Du fait que le génome de L. minor a été séquencé en utilisant une approche WGS sans l’utilisation de bibliothèques de paires de matrices ou la construction d’une carte physique, il n’est pas exclu que certains allèles aient pu être annotés comme des gènes individuels. L’hétérozygotie est notamment plus répandue chez les individus asexués que chez les espèces sexuées par l’accumulation de mutations dans les lignées clonales. Une étude de Cole et Voskuil a révélé que cela était également vrai pour une population de L. minor . Cependant, lorsque le pipeline MaSuRCA est utilisé à la place de l’approche d’assemblage basée sur le graphique de Bruijn, il permet de surmonter les séquences répétées, les erreurs, les régions à faible couverture et les petites différences structurelles causées par l’hétérozygotie grâce à son approche de consensus par chevauchement et disposition. Pour évaluer la précision de l’annotation de novo, nous avons examiné la proportion de transcrits créés de novo représentés dans le transcriptome annoté. Un total de 179 736 transcriptions ARN différentes ont été faites par Transdecoder dont 179 734 ont pu être mappées aux transcriptions annotées (BLASTN , e-valeur de 1e-30).
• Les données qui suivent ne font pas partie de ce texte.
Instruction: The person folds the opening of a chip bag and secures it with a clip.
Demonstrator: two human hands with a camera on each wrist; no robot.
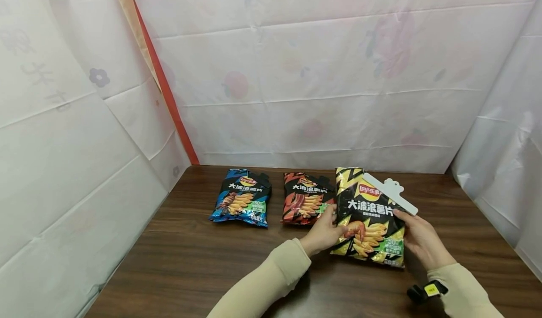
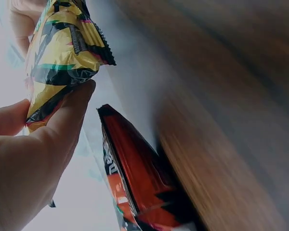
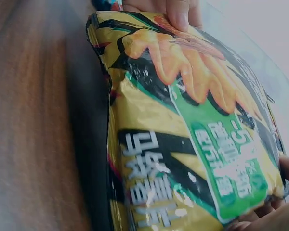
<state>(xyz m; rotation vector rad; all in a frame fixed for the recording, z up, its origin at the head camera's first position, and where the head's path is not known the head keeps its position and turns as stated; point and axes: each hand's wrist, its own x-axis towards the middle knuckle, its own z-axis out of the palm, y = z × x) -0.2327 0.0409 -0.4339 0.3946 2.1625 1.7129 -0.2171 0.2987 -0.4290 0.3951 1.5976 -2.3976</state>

Le protéome de Lemna est majoritairement (66.2 %) partagé avec le protéome de Spirodela
Pour étudier le contenu génétique de L. minor et des lentilles d’eau en général, nous avons examiné les similitudes de séquence entre les gènes de L. minor et de S. polyrhiza et deux autres plantes monocotylédones fortement annotées. Ainsi, les 22 382 produits génétiques de L. minor ont été regroupés en groupes orthologues et paralogues avec 107 716 produits génétiques de S. polyrhiza, Oryza sativa et Zea mays en utilisant OrthoMCL . Bien que les trois ensembles d’annotation de gènes contiennent des nombres différents de modèles de gènes reflétant les différents historiques d’annotation, cette comparaison a fourni une indication de l’exhaustivité globale de notre assemblage. En résumé, 8202 groupes orthologues ont été conservés dans les quatre espèces, soit 39 % des gènes soumis (Fig. 2a). En plus des 3546 gènes singleton de L. minor (non regroupés par OrthoMCL, 15,8 % du total des gènes de L. minor), un total de 795 groupes paralogues représentant 2897 gènes (12,9 %) étaient uniques à L. minor (fichier additionnel 11 : tableau S9). Ces 6443 gènes de deux groupes sont appelés gènes spécifiques de Lemna dans cette étude. On s’attend à ce que les espèces les plus étroitement apparentées aient un nombre plus élevé de modèles génétiques similaires. En conséquence, 14 830 gènes L. minor (66,2 %) ont des orthologues dans S. polyrhiza, tandis que 1109 autres gènes L. minor (4,9 %) ont des orthologues soit dans O. sativa, Z. mays, ou les deux mais pas dans S. polyrhiza (Fig. 2b). En outre, il a été constaté que 1821 gènes (8,13 %) de L. minor partageaient une similarité unique avec au moins un gène de S. polyrhiza, qui sont en outre appelés gènes spécifiques de la lenticule.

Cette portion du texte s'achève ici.